Total RNA was extracted using the RNeasy Midi Kit (QIAGEN). Cell pellets were thawed and suspended in 600 μl of RTL buffer. After addition of an equal volume of cold, sterile glass beads, cells were broken by 5 cycles of 1 min agitation in a BeadBeater (Biospec) at 4 °C and 1 min on ice. Total RNA was isolated from two independent experiments. RNA concentration and quality were assessed by spectrophotometric measurements and denaturing agarose gel electrophoresis. RNA samples were processed for further analysis at the Microarray Facility, Washington University at St. Louis, Mo U.S.A. (currently GTAC, Genome Technology Access Center).

DNA microarray hybridization

RNA integrity and quality were validated on an Agilent 2100 Bioanalyzer and reverse transcribed into cDNA in the presence of Cy3/Cy5 labeled dNTPs using the 3DNA array 350 detection system (Genisphere, Hatfield, PA). For each strain, data from 1, 3 and 5 h were compared to time zero. To exclude any influence due to the type of fluorophore used, the labeling of the samples was also inverted (dye-swap). For two biological replicas, a total of 24 competitive hybridizations (1 h, 3 h or 5 h versus time zero) were performed (12 for each strain). DNA oligonucleotide microarrays represented 6,346 of the 6,354 predicted ORFs in the annotated C. albicans genome assembly 19. Probes consisted of unique ORF-specific 70-mer oligonucleotides, oligonucleotide sequences were selected using an ArrayOligoSelector software and were obtained from Illumina (San Diego, CA). Each probe was spotted three times per slide, thus 19,308 spots were present on each array plus 10 genes from Arabidopsis thaliana as specificity controls. A two-step protocol was used for hybridization (3DNA array 350 detection system). First, oligonucleotide arrays were hybridized to the cDNA probes in 2× formamide-based hybridization buffer overnight at 43 °C and washed in 2× SSC (1× SSC is 0.15 M NaCl plus 0.015 M sodium citrate)-0.2 % sodium dodecyl sulphate (SDS) according to the manufacturer's protocol. Fluorescent Cy3- and Cy5-capture reagents were combined in hybridization buffer and added to each array, which were incubated and washed again as described above. Slides were scanned immediately after hybridization on a ScanArray express HT scanner (Perkin-Elmer) to detect Cy3 and Cy5 fluorescence. The laser power was kept constant, and photomultiplier tube (PMT) values were set for optimal intensity with minimal background. An additional scan was done for each slide with the PMT such that <1 % of the elements are saturated in order to characterize spots which were saturated at the higher PMT setting. Gridding and analysis of images was performed with ScanArray software express V2.0 (Perkin-Elmer).
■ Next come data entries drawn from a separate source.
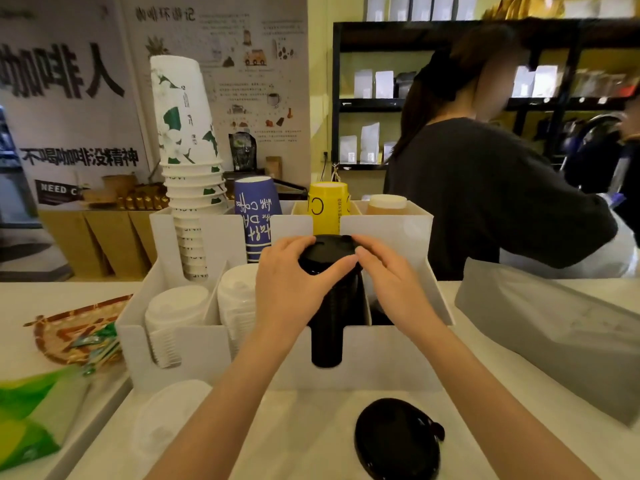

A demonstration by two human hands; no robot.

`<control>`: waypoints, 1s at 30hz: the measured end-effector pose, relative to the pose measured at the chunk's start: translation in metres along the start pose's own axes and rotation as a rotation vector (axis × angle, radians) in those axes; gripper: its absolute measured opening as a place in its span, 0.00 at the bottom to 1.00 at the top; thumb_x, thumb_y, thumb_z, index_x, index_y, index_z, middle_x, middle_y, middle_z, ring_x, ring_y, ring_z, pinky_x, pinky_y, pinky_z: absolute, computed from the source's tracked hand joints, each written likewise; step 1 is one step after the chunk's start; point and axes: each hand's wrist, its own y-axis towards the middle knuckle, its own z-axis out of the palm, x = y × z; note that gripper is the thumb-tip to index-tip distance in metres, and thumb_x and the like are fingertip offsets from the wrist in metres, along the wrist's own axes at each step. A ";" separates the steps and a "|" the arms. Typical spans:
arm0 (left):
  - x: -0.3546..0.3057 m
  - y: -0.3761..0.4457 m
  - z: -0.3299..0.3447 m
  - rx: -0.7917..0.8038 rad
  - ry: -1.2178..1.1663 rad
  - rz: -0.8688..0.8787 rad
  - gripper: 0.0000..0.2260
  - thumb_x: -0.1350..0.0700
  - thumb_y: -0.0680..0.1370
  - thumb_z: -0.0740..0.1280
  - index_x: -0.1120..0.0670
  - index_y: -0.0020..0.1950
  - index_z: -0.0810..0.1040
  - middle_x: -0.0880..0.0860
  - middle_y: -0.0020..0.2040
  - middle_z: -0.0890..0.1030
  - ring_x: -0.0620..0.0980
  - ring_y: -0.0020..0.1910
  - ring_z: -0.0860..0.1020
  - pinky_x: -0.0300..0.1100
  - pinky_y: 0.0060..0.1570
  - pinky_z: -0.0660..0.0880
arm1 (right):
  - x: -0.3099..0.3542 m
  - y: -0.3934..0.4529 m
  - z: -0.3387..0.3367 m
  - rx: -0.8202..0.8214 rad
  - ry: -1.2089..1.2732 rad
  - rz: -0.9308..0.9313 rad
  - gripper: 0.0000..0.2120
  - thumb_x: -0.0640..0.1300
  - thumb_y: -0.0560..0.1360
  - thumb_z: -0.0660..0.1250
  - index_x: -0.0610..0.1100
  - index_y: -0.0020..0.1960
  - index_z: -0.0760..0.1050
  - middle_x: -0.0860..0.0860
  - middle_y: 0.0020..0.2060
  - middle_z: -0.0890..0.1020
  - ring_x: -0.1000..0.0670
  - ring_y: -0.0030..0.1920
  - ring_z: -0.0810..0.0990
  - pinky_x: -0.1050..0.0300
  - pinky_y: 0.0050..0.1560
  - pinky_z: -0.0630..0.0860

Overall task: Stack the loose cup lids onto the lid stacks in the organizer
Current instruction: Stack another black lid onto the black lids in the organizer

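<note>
A white organizer (388, 358) stands on the counter. Its front row holds two stacks of white lids (173, 310) (239, 299) and a tall stack of black lids (327, 327). My left hand (287, 282) and my right hand (388, 282) both grip the top black lid (327, 252) of that stack from either side. A loose black lid (396, 439) lies on the counter in front of the organizer. A loose white lid (169, 414) lies at the front left, partly behind my left forearm.
Paper cup stacks, white (188, 161), blue (256, 216) and yellow (327, 207), fill the organizer's back row. A woven tray with sachets (79, 334) and green packets (31, 420) lie left. A grey bag (554, 341) lies right. A person in a dark top (485, 188) stands behind the counter.
</note>
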 end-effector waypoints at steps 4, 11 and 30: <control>0.010 0.007 0.010 0.039 0.067 0.000 0.27 0.38 0.66 0.67 0.52 0.59 0.75 0.51 0.56 0.78 0.50 0.57 0.72 0.37 0.56 0.65 | -0.015 0.014 0.003 0.039 -0.002 0.014 0.17 0.46 0.78 0.52 0.48 0.65 0.68 0.49 0.62 0.75 0.52 0.63 0.70 0.56 0.65 0.66; 0.014 0.009 0.008 0.125 0.172 0.018 0.28 0.39 0.68 0.66 0.53 0.62 0.73 0.52 0.58 0.77 0.50 0.58 0.70 0.40 0.56 0.66 | -0.025 0.022 0.002 0.089 0.032 0.038 0.16 0.44 0.78 0.52 0.49 0.63 0.70 0.51 0.59 0.75 0.57 0.57 0.71 0.67 0.58 0.65; 0.004 0.007 -0.003 0.214 0.348 0.033 0.23 0.38 0.70 0.63 0.52 0.58 0.75 0.52 0.54 0.79 0.48 0.49 0.71 0.40 0.44 0.66 | -0.026 0.023 0.006 0.077 -0.036 0.056 0.18 0.44 0.78 0.51 0.46 0.67 0.67 0.49 0.65 0.74 0.52 0.66 0.68 0.56 0.68 0.64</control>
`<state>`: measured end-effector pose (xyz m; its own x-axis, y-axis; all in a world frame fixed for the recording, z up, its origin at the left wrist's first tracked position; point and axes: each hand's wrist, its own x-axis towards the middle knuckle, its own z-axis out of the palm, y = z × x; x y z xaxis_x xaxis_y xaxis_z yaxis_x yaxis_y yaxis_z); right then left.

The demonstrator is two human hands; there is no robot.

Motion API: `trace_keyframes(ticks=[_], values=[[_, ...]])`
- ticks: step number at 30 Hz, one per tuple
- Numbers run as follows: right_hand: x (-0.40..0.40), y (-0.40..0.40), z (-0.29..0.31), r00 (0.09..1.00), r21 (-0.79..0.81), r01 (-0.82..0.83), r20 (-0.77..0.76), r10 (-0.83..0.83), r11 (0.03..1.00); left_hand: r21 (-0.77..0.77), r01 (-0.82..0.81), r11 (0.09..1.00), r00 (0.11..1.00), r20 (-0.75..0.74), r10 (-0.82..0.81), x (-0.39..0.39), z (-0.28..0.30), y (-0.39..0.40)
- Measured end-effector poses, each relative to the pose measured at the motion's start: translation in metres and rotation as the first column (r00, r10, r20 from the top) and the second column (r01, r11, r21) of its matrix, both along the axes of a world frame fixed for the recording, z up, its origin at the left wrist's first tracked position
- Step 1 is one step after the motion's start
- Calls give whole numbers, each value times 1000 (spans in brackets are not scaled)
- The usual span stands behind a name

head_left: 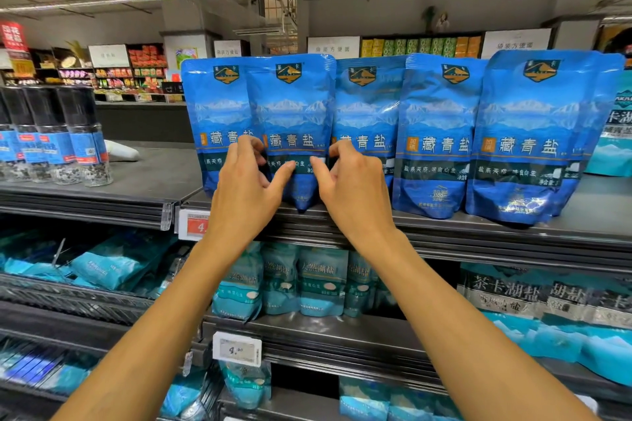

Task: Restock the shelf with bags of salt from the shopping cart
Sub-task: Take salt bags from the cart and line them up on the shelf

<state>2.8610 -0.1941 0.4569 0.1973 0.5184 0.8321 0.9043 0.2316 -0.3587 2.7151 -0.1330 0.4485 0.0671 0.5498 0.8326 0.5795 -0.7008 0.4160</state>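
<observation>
Both hands square up a blue salt bag (290, 126) on the top shelf (478, 225): left hand (246, 181) & right hand (352, 181) pinch its sides. Placing step; next likely release w/o tipping bags either side.

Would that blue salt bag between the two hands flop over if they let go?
Probably it would lean: the blue salt bag stands on a narrow bottom, propped by neighbouring bags. Its glossy film looks slippery, and it likely feels heavy for its size.

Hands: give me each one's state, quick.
Left hand: grips the left edge of the second blue salt bag on the top shelf.
Right hand: grips that bag's right edge.
</observation>
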Motion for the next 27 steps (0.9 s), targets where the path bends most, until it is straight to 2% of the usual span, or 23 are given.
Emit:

Data processing and statistical analysis

Microarray data were deposited at GEO database (GSE51064). Microarray image analysis was done using the analysis software from Partek Incorporated. Intra-array data processing was performed basically as previously described [58], adapting the protocol to the microarray design used in our work. Flagged spots and spots with an average intensity minus background below the mean of the background for all the non-flagged spots in any of the channels (Cy3 or Cy5) were not retained for further analysis. Within this group the spots, showing in one channel a value of intensity minus background higher than 5 times the mean of the background for all spots in that channel, were recovered. This group could correspond to potential on/off genes. Genes that did not have at least 2 valid replicates (the microarrays include 3 spots per ORF) or exceeded the intensity average by more than 1.5 S.D. were also discarded. Next, filtered data for each microarray were normalized using a Lowess normalization method performed with the web-software Babelomics [75]. Finally, taking into account that for each experimental condition we performed four competitive hybridizations (2 biological replicates and 2 dye-swap), the average (arithmetic mean) of expression ratios was calculated accepting only those genes with at least three data available, and one-sample Limma analysis and False Discovery Rate (FDR, using a p-value ≤ 0.05) for multiple testing correction were applied [76, 77] using the software Babelomics. The cutoff to consider transcriptional induction or repression with respect to time zero was a ratio ≥ 2 and ≤0.5, respectively.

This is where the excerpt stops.